No dejes que tus pies sufran en verano

¿Sabías que una de las partes de nuestro cuerpo que más sufre en verano son los pies?

La Asociación para el Autocuidado de la Salud (anefp) te explica por qué y te aconseja cómo cuidarlos.

El uso de calzado abierto y plano (sandalias y chanclas), especialmente en las mujeres, provoca una mayor presión del cuerpo sobre la planta de los pies y esto favorece la aparición de durezas y callosidades. Además de la falta de una amortiguación adecuada en el calzado veraniego, la deshidratación de nuestros pies, más expuestos a agentes externos (aire, sol) provoca asperezas en los talones y la aparición de grietas en la piel.

En el caso de los hombres, el problema suele ser el contrario. El uso de calzado cerrado durante los meses de más calor puede generar una sudoración excesiva que no solo produce mal olor; también puede acarrear problemas de salud en los pies al producirse una humedad elevada. Es así como pueden aparecer las dolorosas e incómodas rozaduras y ampollas en la piel de los pies.

Otro problema habitual con los pies en verano son las quemaduras solares. Aunque cada vez estamos más concienciados sobre la necesidad de proteger nuestra piel de los peligros de las radiaciones ultravioleta, los pies y, en especial el empeine, suelen ser los grandes olvidados cuando nos aplicamos cremas protectoras. Esto hace que sea una zona que sufre a menudo quemaduras que son muy dolorosas al tratarse de una piel muy fina.

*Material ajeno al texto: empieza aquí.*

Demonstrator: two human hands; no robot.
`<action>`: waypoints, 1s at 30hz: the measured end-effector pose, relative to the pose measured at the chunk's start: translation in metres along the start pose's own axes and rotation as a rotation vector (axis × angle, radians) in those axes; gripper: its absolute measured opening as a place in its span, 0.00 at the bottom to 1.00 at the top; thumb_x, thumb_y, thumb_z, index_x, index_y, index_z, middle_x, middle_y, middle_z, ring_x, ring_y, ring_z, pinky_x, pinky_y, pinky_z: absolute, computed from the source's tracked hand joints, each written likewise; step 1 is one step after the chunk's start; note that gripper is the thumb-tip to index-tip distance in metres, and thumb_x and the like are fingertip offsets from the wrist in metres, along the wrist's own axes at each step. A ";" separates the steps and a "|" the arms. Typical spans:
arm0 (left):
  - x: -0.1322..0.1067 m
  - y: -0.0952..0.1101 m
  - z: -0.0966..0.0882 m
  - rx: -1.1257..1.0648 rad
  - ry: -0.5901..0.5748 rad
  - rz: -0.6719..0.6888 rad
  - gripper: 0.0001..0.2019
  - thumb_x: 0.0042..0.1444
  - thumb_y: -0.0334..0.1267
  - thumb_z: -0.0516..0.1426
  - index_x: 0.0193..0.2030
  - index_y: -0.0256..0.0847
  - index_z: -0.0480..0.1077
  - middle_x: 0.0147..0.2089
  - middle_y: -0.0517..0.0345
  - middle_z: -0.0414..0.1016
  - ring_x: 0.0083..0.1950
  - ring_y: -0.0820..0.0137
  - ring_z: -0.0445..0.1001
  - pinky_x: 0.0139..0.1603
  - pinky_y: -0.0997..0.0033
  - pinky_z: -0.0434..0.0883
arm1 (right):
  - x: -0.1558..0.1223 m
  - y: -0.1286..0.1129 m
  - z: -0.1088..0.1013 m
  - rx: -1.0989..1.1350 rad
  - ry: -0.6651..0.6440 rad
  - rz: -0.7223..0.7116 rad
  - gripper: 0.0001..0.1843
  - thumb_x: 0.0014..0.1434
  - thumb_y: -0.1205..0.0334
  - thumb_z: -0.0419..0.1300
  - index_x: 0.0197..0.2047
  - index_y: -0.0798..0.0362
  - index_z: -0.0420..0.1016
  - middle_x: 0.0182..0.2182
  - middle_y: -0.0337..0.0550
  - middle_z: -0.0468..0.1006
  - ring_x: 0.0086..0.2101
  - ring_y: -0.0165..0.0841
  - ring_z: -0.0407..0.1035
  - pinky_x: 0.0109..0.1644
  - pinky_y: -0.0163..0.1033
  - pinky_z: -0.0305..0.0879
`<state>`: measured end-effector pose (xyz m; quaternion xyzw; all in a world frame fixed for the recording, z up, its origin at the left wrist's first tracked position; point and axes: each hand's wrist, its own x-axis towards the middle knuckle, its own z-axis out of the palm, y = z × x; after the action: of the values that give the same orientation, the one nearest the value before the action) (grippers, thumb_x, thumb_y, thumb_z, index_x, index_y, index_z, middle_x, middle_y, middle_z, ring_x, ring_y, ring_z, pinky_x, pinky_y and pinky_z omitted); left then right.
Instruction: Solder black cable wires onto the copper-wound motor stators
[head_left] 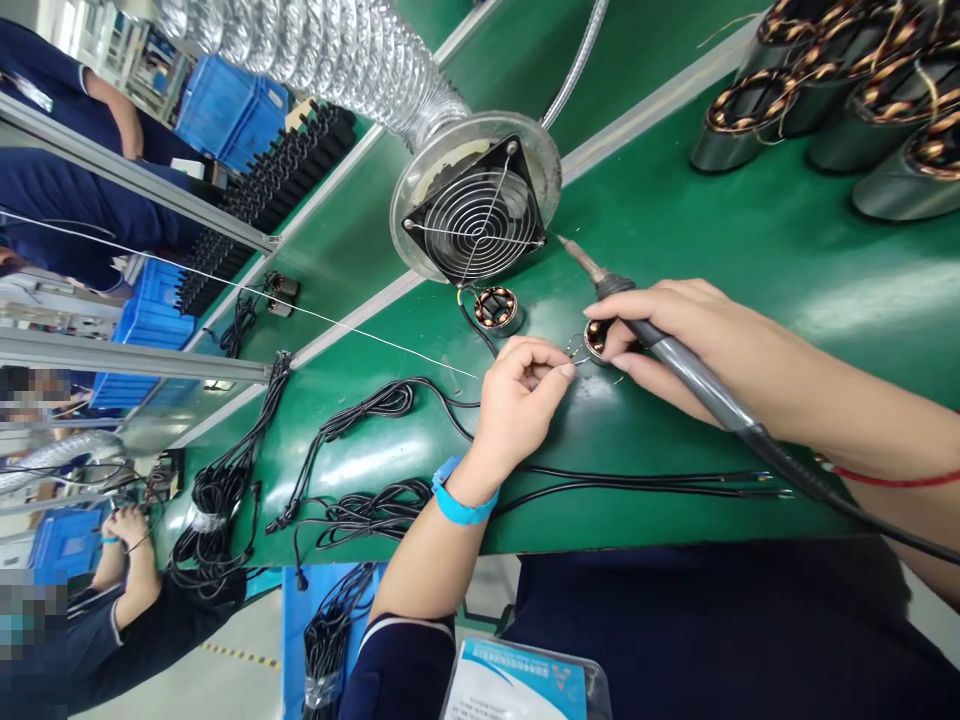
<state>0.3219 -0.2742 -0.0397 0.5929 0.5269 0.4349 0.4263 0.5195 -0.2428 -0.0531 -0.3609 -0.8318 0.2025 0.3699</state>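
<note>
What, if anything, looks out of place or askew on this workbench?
Nothing looks spilled or broken. The black cables sprawl loosely, some hanging over the front edge of the green bench. The soldering iron in the right hand points its tip away from the small stator, toward the fan, while the left hand pinches a thin wire.

The glossy green bench (750, 260) is split lengthwise by a pale grey strip (645, 115). Bundled black cables (360, 405) sprawl over its near-left part, and straight black leads (637, 482) run along the front edge. A black grilled fan in a round clear housing (476, 215) stands mid-bench, with a small copper-wound ring stator (496, 307) just beside it and a second ring stator (596, 338) near that. Grey metal cylinders with copper windings (825, 90) cluster at the far right.
</note>
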 end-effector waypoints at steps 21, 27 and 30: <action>-0.001 -0.008 0.007 -0.048 0.002 0.006 0.04 0.54 0.35 0.62 0.30 0.38 0.73 0.36 0.57 0.71 0.33 0.77 0.68 0.32 0.76 0.68 | -0.007 -0.010 -0.004 -0.039 0.141 0.071 0.22 0.67 0.61 0.56 0.64 0.48 0.64 0.43 0.42 0.80 0.46 0.40 0.74 0.52 0.47 0.69; -0.002 -0.011 0.013 -0.079 0.021 0.047 0.04 0.55 0.34 0.62 0.31 0.37 0.72 0.36 0.57 0.70 0.32 0.78 0.68 0.30 0.78 0.67 | -0.038 -0.038 -0.020 -0.008 0.286 0.280 0.15 0.70 0.54 0.57 0.56 0.47 0.73 0.42 0.42 0.81 0.40 0.34 0.77 0.45 0.41 0.74; -0.002 -0.012 0.014 -0.047 0.038 0.057 0.04 0.56 0.33 0.62 0.31 0.37 0.72 0.36 0.58 0.70 0.32 0.79 0.67 0.30 0.79 0.67 | -0.060 -0.035 -0.020 0.053 0.308 0.342 0.10 0.64 0.51 0.63 0.44 0.47 0.75 0.39 0.45 0.80 0.35 0.35 0.77 0.39 0.43 0.74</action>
<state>0.3323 -0.2757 -0.0550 0.5891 0.5074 0.4702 0.4175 0.5469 -0.3089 -0.0474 -0.5133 -0.6868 0.2264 0.4622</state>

Y cuando hablamos de la salud de nuestros pies, no podemos olvidar las infecciones por hongos tan comunes en verano –el temido pie de atleta– por no usar calzado en lugares públicos con exceso de humedad como piscinas y playas, siendo los síntomas más comunes picor, escozor y grietas entre los dedos. Los hongos también pueden afectar a las uñas.

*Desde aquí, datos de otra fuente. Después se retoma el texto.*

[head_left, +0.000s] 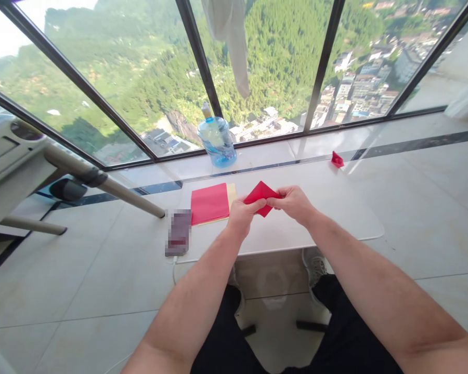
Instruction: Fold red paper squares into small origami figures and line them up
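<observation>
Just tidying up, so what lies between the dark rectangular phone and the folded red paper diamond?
In the head view: flat red rectangular paper, yellow paper showing beneath it, then the left hand gripping the folded red paper diamond.

Windows [288, 62]: bright daylight source, hazy glare upper left.
Floor tiles [432, 208]: pale sheen.
Phone [178, 234]: coarsely pixelated.
Window bars [323, 65]: splayed, wide-angle distortion.
</observation>
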`<act>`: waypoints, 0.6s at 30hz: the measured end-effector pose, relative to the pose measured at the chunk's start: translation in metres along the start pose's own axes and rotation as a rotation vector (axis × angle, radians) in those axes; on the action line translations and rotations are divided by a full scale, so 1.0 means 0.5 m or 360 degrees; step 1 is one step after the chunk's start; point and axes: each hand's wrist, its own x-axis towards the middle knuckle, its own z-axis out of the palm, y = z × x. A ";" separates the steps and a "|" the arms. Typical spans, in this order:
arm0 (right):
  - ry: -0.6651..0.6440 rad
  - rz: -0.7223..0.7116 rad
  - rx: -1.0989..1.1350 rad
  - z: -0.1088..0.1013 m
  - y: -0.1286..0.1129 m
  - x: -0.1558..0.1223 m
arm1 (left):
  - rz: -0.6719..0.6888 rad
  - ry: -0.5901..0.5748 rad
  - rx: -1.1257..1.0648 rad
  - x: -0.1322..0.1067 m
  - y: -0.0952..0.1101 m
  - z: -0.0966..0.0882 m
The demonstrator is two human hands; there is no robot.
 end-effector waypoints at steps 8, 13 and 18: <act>0.0041 -0.0069 0.0137 -0.011 0.011 0.005 | 0.0097 0.0171 -0.0150 -0.002 0.007 0.001; 0.0045 -0.0071 0.0213 -0.009 0.006 0.003 | 0.0093 0.0154 -0.0114 -0.003 0.010 0.001; 0.0080 -0.0113 0.0231 -0.010 0.004 0.004 | 0.0140 0.0098 -0.0112 -0.006 0.006 0.003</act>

¿Cómo cuidar de nuestros pies?

Ya sabemos cuáles son los riesgos para la salud de los pies. Veamos ahora cómo podemos protegerlos de forma sencilla con estos consejos:

  • Utiliza calzado adecuado. Cómodo, transpirable, con amortiguación y que no se ciña excesivamente al pie. Así evitaremos problemas como rozaduras, ampollas y durezas.
  • Aplica desodorantes y antitranspirantes especiales para pies y calzado para evitar la sudoración excesiva.
  • Hidrata la piel de los pies para aliviar las asperezas y quemaduras. Es mejor aplicar las cremas hidratantes durante la noche para que los pies las absorban correctamente y no estén húmedos durante el día, lo que podría favorecer un exceso de sudoración.
  • Ten siempre a mano tiritas o apósitos con hidrocoloides para proteger y desinfectar las rozaduras y ampollas.
  • Lleva siempre sandalias o zapatillas de goma en piscinas y playas. Seca bien los pies después de cada baño prestando especial atención al espacio entre los dedos. Si aparecen hongos en la planta de los pies o las uñas, existen cremas antimicóticas que nos ayudarán a eliminarlos.
  • Aplica una lima o piedra pómez un par de veces por semana en los talones y antepiés para eliminar las durezas.

Esperamos que estos consejos te ayuden a lucir unos pies bonitos y sanos en verano. Y recuerda: ¡no te olvides de ellos!